■ **Records shown**:
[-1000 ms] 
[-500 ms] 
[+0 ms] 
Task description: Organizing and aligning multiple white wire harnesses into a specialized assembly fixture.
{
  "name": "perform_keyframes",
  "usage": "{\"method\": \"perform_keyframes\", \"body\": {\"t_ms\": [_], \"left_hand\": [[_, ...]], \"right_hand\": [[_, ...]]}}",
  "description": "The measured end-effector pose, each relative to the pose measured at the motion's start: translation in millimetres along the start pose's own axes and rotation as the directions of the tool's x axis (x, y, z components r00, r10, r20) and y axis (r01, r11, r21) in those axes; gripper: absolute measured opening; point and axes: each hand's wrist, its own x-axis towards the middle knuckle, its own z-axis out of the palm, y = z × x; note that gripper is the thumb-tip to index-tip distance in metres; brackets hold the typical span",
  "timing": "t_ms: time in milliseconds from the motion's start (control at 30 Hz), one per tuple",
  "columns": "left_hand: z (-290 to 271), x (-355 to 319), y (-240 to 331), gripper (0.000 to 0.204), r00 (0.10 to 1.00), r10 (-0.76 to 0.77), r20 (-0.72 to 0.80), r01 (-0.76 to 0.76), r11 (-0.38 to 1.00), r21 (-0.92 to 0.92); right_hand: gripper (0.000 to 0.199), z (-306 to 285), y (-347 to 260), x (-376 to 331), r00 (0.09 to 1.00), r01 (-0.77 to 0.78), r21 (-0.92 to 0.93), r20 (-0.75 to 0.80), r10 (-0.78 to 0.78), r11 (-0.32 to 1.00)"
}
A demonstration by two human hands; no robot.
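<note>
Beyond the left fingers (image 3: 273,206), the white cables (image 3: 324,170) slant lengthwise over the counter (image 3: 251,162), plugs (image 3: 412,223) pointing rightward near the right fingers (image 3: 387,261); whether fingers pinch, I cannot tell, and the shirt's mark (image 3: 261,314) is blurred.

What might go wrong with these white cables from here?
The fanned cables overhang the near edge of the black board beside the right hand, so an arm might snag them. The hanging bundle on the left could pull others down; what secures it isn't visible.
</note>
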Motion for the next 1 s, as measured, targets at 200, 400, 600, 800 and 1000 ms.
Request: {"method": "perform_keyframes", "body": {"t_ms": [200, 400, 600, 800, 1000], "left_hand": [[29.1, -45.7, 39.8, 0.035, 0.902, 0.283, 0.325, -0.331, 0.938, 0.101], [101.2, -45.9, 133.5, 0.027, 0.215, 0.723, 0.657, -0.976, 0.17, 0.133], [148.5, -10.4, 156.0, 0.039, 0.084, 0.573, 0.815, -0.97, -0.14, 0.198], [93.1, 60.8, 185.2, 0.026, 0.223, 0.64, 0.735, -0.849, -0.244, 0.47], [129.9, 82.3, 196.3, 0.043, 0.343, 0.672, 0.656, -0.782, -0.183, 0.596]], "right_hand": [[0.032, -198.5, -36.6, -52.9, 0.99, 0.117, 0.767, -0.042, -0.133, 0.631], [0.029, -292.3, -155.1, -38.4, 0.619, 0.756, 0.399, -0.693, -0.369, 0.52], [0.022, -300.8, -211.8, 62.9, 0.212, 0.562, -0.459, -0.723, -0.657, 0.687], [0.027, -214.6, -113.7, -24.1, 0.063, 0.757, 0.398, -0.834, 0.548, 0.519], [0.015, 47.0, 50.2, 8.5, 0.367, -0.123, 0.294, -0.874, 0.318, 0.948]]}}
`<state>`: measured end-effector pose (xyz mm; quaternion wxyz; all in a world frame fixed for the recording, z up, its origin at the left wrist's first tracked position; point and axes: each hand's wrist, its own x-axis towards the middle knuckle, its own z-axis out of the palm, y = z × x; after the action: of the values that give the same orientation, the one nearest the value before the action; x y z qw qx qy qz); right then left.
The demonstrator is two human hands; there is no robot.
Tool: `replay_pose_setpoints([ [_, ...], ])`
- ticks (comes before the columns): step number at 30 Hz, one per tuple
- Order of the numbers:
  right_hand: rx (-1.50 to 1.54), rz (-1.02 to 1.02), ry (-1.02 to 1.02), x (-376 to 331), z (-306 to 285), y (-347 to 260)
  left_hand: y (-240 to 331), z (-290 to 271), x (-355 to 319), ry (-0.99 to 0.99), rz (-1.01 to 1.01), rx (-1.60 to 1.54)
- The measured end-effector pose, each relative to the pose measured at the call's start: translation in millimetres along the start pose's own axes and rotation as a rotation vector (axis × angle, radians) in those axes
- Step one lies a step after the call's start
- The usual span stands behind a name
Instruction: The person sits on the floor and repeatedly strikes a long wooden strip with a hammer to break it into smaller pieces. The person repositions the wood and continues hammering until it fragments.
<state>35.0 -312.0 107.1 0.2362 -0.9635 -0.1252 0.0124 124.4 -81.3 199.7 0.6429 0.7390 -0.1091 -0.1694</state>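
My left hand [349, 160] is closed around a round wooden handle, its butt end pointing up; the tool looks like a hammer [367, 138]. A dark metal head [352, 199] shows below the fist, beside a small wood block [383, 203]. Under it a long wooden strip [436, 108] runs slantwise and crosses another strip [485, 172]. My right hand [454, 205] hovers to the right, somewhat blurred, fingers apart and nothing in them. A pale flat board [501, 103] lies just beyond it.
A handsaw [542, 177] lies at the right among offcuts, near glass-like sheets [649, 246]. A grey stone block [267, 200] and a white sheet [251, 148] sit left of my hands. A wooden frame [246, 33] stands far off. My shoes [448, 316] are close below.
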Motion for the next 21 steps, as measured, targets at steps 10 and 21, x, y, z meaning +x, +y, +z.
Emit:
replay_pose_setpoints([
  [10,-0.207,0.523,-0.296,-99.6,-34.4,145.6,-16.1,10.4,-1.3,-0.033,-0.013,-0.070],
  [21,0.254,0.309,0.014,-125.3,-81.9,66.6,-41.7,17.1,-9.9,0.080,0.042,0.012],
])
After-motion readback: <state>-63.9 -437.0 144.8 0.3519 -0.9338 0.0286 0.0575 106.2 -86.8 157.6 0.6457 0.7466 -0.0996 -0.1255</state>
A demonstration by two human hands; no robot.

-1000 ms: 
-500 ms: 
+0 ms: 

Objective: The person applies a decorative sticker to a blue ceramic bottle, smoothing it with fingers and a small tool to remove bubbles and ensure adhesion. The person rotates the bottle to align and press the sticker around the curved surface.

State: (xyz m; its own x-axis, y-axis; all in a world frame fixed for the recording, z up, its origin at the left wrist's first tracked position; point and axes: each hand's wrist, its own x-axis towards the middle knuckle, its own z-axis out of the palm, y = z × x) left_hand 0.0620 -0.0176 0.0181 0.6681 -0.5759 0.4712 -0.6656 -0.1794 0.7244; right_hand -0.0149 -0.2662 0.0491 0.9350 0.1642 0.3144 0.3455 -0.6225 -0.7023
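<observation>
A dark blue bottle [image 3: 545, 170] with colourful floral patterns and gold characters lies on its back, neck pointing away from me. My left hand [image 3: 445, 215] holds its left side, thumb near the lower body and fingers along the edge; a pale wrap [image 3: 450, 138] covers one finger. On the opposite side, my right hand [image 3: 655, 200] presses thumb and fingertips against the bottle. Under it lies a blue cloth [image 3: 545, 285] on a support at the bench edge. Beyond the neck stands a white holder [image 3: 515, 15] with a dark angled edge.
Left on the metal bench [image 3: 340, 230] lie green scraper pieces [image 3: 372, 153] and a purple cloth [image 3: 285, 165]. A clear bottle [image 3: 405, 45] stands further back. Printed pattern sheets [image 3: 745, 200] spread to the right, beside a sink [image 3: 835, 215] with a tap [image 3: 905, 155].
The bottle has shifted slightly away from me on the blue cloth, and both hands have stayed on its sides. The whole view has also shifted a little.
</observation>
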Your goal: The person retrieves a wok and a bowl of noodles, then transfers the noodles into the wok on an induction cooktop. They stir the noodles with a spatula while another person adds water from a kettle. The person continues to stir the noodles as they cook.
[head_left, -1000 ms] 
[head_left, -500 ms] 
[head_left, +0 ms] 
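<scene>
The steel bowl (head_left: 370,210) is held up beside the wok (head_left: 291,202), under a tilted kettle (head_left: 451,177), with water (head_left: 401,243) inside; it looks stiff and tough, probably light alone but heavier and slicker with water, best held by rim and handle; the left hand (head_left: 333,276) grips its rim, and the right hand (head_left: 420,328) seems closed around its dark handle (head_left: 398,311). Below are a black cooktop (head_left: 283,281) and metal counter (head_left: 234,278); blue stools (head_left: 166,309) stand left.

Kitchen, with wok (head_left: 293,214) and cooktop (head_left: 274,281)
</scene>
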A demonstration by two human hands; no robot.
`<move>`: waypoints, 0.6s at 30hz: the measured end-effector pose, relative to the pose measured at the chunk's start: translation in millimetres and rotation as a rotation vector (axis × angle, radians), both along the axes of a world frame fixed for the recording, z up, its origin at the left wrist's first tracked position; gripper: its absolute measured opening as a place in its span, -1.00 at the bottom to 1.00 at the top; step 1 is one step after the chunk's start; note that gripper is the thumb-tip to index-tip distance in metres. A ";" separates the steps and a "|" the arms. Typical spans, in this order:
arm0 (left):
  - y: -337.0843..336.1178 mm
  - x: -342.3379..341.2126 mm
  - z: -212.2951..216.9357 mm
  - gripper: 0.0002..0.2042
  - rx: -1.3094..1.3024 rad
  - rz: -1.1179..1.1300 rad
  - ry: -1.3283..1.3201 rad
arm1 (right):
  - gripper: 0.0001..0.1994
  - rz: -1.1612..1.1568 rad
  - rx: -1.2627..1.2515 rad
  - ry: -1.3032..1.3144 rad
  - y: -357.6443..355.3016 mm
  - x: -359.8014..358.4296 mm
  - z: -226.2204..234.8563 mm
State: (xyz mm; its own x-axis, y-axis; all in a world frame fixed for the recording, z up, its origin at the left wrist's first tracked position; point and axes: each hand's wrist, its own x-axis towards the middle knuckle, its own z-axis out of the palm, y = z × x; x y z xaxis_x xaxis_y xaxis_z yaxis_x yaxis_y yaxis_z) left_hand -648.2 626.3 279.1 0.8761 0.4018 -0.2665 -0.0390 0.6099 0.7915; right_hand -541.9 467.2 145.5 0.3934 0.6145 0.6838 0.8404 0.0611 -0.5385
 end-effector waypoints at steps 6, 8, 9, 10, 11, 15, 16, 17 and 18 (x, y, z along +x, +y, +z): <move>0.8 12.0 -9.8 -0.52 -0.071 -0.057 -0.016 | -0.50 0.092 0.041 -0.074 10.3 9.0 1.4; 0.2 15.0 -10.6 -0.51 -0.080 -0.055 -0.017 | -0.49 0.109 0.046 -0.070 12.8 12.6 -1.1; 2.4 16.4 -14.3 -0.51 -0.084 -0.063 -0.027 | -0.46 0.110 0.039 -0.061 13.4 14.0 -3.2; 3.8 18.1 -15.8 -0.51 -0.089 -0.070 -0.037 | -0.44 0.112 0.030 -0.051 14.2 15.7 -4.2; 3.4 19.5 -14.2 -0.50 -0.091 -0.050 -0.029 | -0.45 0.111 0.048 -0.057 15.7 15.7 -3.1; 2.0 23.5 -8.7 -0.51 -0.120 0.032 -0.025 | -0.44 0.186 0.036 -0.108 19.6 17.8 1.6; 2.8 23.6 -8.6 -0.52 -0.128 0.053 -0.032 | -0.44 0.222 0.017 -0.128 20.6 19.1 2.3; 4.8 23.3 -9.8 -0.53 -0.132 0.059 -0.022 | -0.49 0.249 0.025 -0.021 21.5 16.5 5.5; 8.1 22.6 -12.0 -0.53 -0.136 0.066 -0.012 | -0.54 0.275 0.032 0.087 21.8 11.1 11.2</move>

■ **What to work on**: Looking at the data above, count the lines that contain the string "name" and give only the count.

■ **Your solution**: 2